- Problem -
Keep images out and repeat all data exactly.

- Data excerpt -
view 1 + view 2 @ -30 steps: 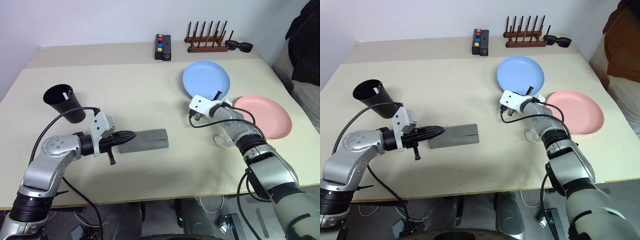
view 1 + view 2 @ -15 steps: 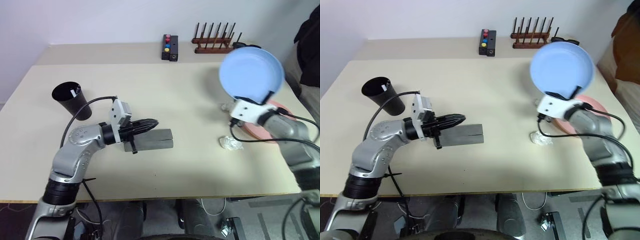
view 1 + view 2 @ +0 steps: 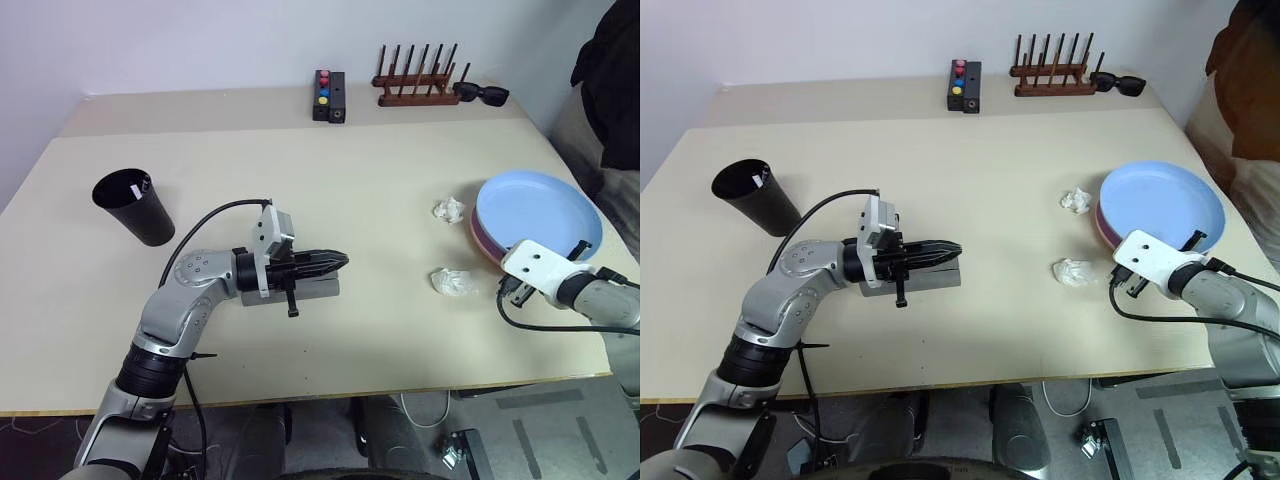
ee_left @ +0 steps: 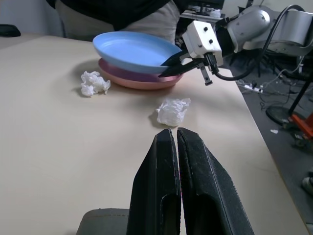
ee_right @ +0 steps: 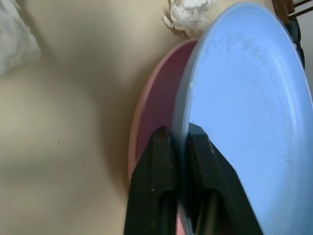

- Result of this task -
view 1 + view 2 @ -30 steps: 
view 1 + view 2 @ -15 steps: 
view 1 + view 2 @ +0 steps: 
ee_left @ +0 steps: 
ee_right @ +0 steps: 

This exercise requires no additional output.